Both of his sidekicks were uncommonly jittery at their surroundings and Gorrn at first pretended not to hear.

“Gorrn, you know I know you’re there. I can see you oozing behind my leg.” Which wasn’t actually true.

Nothing.

“Please, Gorrn, oh great and dear protector, would you kindly and in your own sweet time stop us from being brutally savaged or tortured, or even just a bit hurt?”

There was a tense moment when Ned thought Gorrn had actually fled, before he heard a low and unenthusiastic “Arr” from his foot. Inch by inch, the slovenly blob that was Gorrn began rising up from the cold forest floor, till their gloomy little spot became even gloomier.

“Thank you, Gorrn. Bene, Mr Fox, it works better if you’re ‘in’ him.”

Ned watched Mr Fox closely as he stepped into Gorrn’s ooze.

“Well, this will be different,” was all he said, though Ned noticed it was said with something of a tremor.

“We won’t be invisible exactly, but Gorrn will make us blend in. We’ll look more like a moving shadow than anything else.”

Whiskers was unnaturally quiet even for a mouse, and Ned popped the little bundle of furred metal in by his neck. Even with just his faint tick rather than a real heartbeat, his mostly faithful companion was still a comfort.

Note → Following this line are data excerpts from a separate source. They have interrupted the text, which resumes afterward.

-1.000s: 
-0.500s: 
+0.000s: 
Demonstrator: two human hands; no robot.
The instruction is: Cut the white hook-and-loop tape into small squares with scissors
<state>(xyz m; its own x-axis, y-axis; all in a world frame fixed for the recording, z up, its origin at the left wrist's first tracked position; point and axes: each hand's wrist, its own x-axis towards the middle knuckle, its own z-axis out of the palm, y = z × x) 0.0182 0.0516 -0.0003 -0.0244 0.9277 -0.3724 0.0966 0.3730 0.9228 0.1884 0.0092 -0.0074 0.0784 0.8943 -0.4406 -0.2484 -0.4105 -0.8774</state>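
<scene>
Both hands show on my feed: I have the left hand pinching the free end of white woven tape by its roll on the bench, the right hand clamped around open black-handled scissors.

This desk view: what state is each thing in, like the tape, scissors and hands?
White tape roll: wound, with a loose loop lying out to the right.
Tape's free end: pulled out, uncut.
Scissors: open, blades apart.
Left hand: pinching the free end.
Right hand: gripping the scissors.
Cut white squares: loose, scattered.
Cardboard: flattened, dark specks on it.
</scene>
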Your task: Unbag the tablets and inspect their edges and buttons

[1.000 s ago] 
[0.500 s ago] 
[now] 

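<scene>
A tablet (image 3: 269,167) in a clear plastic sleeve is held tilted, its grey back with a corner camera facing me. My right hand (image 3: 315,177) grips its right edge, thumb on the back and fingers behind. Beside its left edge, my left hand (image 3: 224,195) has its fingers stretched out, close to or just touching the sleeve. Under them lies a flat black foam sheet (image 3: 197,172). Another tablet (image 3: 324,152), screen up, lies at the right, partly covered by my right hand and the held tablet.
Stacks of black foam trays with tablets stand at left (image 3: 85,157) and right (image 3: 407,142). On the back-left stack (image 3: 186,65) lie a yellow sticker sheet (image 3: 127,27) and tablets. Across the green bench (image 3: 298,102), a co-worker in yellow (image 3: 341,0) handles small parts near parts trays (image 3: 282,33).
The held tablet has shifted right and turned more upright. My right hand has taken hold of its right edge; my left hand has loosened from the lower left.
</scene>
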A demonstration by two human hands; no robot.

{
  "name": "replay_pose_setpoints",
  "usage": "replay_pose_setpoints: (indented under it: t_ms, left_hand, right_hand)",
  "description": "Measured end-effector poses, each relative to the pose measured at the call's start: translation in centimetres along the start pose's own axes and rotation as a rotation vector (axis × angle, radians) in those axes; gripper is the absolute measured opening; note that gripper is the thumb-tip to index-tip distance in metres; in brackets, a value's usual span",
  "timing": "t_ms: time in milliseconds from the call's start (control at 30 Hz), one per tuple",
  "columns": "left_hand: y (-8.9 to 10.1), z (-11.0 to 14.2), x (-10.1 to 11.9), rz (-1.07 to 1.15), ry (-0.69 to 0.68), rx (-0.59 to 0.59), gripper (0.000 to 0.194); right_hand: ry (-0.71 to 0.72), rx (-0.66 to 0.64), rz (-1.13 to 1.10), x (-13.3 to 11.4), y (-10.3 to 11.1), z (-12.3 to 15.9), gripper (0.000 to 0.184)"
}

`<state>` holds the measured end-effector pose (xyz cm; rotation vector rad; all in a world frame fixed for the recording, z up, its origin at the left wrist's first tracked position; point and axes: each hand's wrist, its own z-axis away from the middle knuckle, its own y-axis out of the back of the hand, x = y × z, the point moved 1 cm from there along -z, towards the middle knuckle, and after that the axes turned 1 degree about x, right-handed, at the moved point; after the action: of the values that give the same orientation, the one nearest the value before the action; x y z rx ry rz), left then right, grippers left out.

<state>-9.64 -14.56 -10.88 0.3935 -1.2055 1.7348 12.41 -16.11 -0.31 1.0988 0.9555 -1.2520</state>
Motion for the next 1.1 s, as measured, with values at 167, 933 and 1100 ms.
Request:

The going was painfully slow. They had to make completely sure that no part of them was outside Gorrn’s oozy embrace, which as well as making them look like a shadow, also made it harder to see. Benissimo led the strange group in total silence as Mr Fox covered their rear. The deeper into the forest they went, the more crooked and wild the trees grew. Their bark was as hard as stone and they rose up from the ground now, crowding and vast, like great armoured giants. Through the little light that made its way down here, Ned could see a wet blackness amongst the leaves and moss, as though some sickness was creeping into the forest or growing up from its roots. He had rarely visited a more foreboding place, made only worse because of its silence.

Slowly he began to notice, where long-dead trees had fallen and their bark had rotted, the telltale glint of slithering. Small creatures at first – worm, grub and beetle; then larger and more strange, black and scaly, or soft and with lidded eyes. He couldn’t see them clearly enough to tell whether they were Darklings or not, and only prayed that they couldn’t see him.

The ground began to slope downwards and Whiskers’ fur stiffened at his neck. The little rodent was worried.

“You all right, boy?” Ned whispered.

Tick.

“Whiskers?”

Tick.

Ned didn’t need to pull the perometer from his pocket. He could already feel its metal needle twitching.

Tick, tick, tick.

Finally he realised: the ticking did not just belong to his mouse.